Source material:
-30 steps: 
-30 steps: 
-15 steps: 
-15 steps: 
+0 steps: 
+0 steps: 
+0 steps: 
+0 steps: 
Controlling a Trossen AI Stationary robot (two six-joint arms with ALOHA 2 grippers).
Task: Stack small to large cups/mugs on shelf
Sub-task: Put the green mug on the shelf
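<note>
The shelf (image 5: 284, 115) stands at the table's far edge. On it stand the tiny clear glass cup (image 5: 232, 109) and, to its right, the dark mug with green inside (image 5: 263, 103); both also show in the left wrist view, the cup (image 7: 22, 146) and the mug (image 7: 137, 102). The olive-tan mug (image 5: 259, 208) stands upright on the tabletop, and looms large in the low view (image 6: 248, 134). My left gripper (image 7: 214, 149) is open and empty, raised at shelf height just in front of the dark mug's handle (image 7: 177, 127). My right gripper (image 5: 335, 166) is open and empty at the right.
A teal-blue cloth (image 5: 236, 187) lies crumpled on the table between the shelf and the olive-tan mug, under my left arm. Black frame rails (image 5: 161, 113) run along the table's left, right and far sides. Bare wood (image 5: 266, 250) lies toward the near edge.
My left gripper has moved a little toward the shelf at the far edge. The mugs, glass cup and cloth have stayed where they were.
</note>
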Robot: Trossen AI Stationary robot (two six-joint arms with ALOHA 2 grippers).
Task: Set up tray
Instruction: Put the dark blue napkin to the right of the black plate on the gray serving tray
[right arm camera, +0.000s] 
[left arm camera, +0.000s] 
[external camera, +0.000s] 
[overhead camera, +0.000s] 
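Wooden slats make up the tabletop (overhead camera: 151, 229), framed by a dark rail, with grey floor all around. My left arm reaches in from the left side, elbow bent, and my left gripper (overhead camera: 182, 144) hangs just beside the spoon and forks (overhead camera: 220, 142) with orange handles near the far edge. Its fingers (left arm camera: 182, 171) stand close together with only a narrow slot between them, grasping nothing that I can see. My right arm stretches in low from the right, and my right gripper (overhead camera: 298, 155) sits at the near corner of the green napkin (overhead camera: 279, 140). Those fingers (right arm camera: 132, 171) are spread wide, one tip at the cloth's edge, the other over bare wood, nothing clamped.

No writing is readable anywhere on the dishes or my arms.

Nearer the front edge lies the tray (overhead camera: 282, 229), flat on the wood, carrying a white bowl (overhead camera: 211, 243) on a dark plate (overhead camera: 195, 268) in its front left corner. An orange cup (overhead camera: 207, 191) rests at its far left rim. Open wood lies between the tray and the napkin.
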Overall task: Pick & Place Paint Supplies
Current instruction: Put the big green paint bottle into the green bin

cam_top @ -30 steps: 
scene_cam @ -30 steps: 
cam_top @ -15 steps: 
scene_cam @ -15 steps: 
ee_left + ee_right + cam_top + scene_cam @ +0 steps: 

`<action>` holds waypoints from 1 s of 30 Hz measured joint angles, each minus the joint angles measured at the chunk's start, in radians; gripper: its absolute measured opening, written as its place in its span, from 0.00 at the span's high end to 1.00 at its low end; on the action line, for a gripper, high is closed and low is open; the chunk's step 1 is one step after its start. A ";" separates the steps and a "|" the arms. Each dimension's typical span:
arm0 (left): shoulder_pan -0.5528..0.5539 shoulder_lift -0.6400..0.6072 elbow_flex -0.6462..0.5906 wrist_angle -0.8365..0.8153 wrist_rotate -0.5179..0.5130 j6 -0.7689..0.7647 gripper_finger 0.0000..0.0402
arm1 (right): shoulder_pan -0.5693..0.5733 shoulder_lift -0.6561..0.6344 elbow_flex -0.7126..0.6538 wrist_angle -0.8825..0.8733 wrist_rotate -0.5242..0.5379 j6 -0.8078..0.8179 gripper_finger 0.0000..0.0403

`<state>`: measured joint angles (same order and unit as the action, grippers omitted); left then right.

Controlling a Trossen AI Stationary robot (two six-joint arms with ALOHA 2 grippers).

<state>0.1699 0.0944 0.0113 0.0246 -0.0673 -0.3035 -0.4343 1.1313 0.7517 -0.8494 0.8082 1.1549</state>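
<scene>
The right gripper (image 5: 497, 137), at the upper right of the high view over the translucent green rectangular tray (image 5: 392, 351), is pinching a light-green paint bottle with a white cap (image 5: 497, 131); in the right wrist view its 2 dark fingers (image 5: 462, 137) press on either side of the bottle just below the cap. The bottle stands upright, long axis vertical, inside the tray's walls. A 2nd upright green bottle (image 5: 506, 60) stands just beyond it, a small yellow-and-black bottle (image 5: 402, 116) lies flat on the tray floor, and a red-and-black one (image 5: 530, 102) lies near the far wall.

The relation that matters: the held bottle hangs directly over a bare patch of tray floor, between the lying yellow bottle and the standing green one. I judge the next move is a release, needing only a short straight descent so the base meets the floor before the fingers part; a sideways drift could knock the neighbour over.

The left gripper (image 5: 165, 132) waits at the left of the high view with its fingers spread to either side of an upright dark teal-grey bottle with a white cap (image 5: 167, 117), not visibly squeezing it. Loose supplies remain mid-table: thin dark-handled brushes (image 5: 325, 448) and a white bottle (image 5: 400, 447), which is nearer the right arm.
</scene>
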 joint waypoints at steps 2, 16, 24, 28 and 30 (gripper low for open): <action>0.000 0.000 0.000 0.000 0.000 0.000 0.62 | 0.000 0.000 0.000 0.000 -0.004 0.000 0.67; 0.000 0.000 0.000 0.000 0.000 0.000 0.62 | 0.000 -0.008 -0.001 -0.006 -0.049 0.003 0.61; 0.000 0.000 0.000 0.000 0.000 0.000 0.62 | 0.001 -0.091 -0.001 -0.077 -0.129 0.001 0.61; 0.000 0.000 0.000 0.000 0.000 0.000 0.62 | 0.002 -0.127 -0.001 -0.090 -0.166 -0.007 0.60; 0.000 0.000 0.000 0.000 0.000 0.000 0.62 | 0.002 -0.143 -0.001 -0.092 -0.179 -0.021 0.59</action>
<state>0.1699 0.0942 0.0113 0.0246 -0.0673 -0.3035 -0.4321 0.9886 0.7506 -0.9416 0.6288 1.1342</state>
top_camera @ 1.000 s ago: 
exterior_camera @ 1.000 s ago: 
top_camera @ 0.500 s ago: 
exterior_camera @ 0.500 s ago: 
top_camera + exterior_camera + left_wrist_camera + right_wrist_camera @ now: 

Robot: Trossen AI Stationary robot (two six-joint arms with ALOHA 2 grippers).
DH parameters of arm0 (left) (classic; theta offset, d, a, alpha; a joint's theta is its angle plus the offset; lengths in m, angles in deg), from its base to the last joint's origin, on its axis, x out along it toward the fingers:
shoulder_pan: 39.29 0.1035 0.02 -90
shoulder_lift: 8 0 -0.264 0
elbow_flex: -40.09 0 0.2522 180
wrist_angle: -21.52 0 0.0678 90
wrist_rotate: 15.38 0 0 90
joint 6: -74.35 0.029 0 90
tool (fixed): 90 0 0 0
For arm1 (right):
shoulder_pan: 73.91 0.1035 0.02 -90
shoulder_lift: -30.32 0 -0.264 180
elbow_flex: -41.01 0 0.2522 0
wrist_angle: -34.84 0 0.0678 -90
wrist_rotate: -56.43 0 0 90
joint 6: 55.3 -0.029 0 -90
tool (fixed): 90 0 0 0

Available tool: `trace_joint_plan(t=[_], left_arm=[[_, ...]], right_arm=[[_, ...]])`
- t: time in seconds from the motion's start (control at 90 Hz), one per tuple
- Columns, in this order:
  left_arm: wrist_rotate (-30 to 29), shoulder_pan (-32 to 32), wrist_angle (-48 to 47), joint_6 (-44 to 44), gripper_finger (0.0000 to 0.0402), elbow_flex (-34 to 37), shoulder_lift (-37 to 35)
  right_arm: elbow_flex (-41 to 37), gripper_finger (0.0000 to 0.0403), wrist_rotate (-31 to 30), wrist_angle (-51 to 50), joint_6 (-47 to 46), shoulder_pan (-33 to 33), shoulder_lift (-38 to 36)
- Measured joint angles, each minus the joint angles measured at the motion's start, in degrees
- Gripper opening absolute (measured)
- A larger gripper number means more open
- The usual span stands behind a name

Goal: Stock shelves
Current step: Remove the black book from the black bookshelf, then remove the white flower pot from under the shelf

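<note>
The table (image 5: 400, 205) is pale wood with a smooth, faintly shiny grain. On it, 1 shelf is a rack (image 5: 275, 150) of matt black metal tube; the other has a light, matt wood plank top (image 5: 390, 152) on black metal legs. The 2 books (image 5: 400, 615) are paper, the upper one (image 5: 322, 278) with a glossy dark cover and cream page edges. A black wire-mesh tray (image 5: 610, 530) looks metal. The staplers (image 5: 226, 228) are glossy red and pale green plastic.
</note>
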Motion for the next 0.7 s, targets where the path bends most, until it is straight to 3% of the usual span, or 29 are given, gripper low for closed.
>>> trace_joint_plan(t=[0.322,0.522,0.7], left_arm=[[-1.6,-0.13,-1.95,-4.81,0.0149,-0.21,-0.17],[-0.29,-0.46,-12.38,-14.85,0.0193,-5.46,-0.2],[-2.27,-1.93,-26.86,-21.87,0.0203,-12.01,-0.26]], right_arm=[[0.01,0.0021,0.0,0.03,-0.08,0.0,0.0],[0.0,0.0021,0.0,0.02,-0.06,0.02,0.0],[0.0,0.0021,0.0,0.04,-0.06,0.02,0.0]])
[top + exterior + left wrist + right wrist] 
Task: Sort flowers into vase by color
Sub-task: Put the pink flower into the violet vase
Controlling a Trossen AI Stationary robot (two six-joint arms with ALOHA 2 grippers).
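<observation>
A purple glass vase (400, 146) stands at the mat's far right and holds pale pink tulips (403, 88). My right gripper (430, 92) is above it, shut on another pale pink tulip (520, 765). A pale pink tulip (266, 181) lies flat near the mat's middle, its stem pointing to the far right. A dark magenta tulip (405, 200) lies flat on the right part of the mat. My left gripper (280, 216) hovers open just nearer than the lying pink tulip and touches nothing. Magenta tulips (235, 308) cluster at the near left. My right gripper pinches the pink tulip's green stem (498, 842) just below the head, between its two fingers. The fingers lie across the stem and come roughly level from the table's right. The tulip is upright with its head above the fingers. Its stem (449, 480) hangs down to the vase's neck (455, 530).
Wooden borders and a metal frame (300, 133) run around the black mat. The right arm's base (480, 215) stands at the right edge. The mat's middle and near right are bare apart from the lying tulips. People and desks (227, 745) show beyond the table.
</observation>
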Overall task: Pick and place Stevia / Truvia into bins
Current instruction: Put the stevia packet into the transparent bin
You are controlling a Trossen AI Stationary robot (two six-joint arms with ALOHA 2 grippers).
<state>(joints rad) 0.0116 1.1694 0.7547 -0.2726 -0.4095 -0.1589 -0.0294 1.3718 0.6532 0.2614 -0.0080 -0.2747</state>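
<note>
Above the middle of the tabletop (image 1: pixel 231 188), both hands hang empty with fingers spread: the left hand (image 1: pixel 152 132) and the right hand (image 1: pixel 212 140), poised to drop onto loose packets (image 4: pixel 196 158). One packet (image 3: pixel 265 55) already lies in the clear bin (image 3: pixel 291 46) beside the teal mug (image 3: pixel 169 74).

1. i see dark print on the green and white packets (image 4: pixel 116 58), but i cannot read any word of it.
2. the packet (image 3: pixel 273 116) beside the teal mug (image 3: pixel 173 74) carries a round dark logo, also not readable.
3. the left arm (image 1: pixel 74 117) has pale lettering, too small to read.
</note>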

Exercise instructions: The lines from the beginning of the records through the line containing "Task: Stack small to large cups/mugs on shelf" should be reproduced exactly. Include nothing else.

Answer for this exercise:
-30 steps: 
-30 steps: 
-15 steps: 
-15 steps: 
+0 steps: 
+0 steps: 
+0 steps: 
+0 steps: 
Controlling a Trossen AI Stationary robot (two six-joint arms with ALOHA 2 grippers).
Task: Stack small to large cups/mugs on shelf

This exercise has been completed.